Wednesday, May 2, 2007
Deer in the garden
After a long, snowy and cold winter - we had snow on the ground for six weeks in a row and new residents of this part of Colorado were beginning to ask why it is referred to as the "banana belt," I figured that the Monet's Garden Mesclun lettuce mix I had seeded in last fall was a goner. When we peeled back the row cover the first warm day in March and there were still baby lettuce sprouts alive, I was amazed (thank you, Rene Shepherd for the fabulous seeds!). The Catalina spinach sprouts were actually growing, their dark green and crinkly leaves spread flat on the warm soil surface, but they're tough. I expect them to survive the winter. The survival of lettuce sprouts through nighttime lows down to minus twenty came under the heading of miraculous, and I thought they'd made it through the worst.
As the warm days grew longer, the lettuces began to grow, their leaves lengthening from thumbnail-size to something more visible, and their distinctive shapes and colors beginning to emerge.
Monday, five weeks we uncovered them, fist-sized lettuce heads packed a whole section of my kitchen garden in a beautiful variety of colors and forms - dark red oakleaf lettuces with their leaves sticking out at all angles, tight red-tipped heads of cupped leaves, pale green heads with crinkly leaves, dark green oval leaves curled together. They were gorgeous, and almost ready to harvest. I picked a pound and a quarter of Catalina spinach leaves from the section of the bed next to the lettuce, and said to myself, I'll pick the lettuce tomorrow.
Wrong. That night under an almost-full moon, two mule deer visited our garden, hopping up onto the bench-high raised beds and strolling about, munching what pleased them. Tuesday morning, we found a trail of delicate twin-hoofed prints pressed into the moist soil, the naked stalks where they'd nibbled the strawberry leaves, the nipped-off pea sprouts, and the chewed remains of lettuce heads where my thriving Monet's Garden Mesclun patch had been.
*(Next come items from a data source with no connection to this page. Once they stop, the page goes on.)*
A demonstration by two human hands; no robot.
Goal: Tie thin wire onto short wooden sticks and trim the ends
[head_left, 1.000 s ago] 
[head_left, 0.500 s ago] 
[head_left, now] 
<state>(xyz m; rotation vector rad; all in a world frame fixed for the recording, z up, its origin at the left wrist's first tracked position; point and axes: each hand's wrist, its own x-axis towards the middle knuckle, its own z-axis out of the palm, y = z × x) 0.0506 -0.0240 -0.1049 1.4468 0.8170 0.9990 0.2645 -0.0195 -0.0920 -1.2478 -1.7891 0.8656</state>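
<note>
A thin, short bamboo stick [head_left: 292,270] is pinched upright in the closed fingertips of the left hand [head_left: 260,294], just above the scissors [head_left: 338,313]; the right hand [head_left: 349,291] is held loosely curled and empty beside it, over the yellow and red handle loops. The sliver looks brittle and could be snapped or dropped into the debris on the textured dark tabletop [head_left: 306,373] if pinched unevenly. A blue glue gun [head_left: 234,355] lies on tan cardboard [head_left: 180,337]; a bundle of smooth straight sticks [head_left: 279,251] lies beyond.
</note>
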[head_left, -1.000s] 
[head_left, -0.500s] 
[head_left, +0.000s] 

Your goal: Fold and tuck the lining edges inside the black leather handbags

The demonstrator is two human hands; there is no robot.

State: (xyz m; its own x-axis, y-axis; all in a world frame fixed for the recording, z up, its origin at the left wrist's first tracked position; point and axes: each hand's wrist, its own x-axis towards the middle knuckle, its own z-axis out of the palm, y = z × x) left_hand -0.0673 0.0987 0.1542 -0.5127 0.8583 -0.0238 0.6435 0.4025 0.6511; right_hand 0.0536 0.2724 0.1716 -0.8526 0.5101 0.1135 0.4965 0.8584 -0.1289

I refuse to fence my garden - fences are ugly, and dangerous to the other wildlife I regard as neighbors. Deer repellents aren't very useful on food plants, but I've had success with other deer-discouragement measures: I plant smelly herbs at the ends of the rows of my garden, which keeps the deer away once the herbs have grown large enough, and I use loose pea gravel on the paths (the deer won't walk there because the gravel makes too much noise underfoot). In early spring though, the deer can jump right up onto the garden beds. Last night, my husband, Richard, figured out how to outwit them: put the winter row covers back over the beds at night. This morning: no deer prints in the garden. Too bad we didn't think of that out before they ate the lettuce.
By the way, writer Bobbi Chukran's featuring deer in her garden blog too. Hers is cuter, and not eating her garden - yet!